Information provided:
........

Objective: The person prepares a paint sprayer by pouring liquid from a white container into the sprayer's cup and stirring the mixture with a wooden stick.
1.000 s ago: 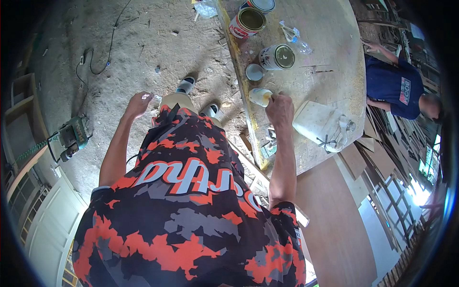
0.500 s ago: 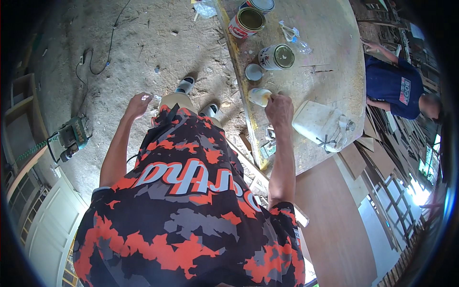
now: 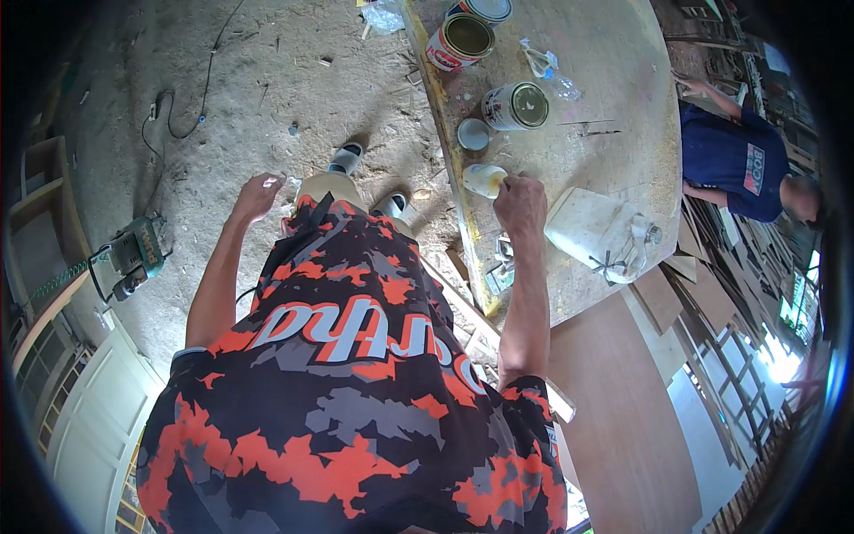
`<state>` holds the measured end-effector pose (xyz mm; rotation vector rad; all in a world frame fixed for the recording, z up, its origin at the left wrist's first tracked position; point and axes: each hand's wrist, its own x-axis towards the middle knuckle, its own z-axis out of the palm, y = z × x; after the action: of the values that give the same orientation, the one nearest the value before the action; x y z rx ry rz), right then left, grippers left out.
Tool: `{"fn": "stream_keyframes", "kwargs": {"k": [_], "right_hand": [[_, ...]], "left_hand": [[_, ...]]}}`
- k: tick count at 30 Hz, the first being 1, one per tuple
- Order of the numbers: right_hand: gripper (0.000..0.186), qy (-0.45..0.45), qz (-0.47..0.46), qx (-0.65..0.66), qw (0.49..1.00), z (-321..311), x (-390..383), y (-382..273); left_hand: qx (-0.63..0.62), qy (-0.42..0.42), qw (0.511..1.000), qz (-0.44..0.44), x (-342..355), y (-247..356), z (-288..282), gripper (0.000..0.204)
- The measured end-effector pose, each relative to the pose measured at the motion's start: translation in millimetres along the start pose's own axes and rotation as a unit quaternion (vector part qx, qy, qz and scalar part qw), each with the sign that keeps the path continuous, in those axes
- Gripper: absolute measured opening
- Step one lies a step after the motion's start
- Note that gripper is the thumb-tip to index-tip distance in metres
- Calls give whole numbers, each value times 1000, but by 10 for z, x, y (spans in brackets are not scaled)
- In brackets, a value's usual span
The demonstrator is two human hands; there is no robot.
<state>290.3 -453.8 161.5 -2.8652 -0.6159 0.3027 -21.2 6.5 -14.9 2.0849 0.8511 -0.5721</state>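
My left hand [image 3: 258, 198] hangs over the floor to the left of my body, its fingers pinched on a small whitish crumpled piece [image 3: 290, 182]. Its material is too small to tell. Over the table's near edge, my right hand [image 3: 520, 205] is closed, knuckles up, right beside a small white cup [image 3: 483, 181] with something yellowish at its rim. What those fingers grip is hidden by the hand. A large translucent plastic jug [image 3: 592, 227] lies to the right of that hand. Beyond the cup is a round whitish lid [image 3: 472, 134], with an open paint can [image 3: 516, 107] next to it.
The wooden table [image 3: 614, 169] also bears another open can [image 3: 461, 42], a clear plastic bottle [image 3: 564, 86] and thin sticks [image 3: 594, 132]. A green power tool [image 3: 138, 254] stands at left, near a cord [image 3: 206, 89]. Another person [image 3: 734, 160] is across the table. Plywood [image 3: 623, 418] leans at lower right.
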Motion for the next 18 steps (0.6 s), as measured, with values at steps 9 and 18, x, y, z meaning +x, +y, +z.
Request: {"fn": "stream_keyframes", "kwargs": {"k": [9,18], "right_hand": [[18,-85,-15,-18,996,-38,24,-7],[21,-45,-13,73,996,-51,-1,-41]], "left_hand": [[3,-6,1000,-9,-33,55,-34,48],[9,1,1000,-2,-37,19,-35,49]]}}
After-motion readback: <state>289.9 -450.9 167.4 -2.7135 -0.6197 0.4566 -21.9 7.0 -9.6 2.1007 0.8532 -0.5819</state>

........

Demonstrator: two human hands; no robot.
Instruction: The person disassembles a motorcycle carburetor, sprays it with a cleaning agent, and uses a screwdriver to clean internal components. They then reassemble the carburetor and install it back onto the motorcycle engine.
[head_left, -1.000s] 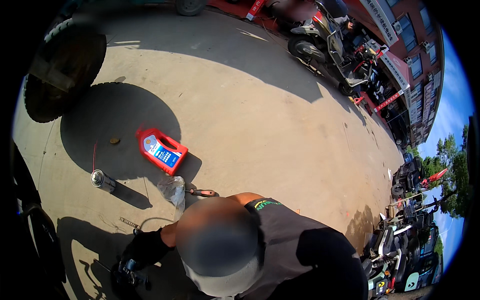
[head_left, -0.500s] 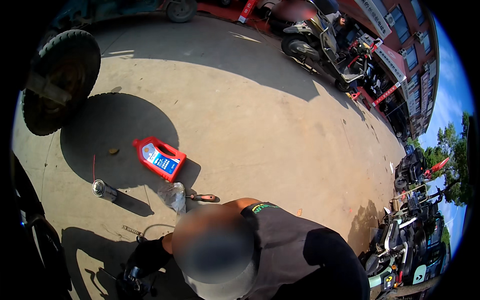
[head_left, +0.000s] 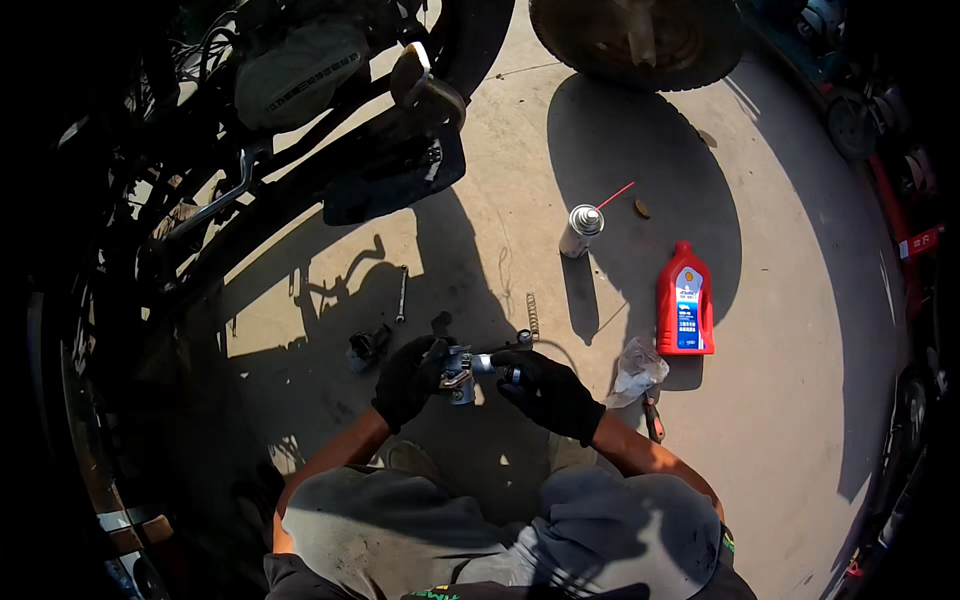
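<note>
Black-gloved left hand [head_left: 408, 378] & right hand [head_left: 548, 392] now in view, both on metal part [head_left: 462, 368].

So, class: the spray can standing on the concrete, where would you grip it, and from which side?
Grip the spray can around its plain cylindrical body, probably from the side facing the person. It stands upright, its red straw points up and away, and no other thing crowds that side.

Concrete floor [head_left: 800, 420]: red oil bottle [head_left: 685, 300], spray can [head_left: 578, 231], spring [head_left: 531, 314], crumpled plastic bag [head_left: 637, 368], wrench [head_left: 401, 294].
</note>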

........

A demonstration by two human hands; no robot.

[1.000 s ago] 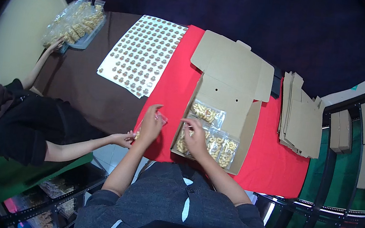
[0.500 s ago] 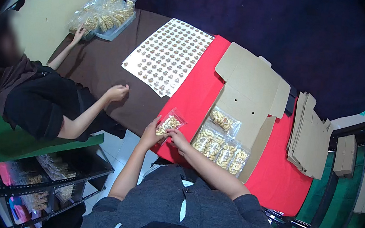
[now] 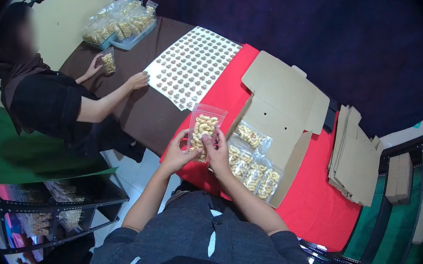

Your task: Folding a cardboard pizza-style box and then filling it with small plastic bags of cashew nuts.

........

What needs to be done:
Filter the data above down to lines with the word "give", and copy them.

Response area:
`<state>` holds the measured end-effector pose (xyz mm; rotation vector rad; all in a world frame fixed for the recording, z up, its origin at the left wrist's first tracked position; point and axes: each hand's wrist, its own x-axis towards the middle knuckle, its own z-axis out of the palm, y = z × x; after the action: of the values that give the same orientation, the one nearest the value before the action; x y z rx ry rz), right then left, grippers left out.
- Calls give whole numbers, each value times 1000, but by 10 for z, x, y (spans in brackets are not scaled)

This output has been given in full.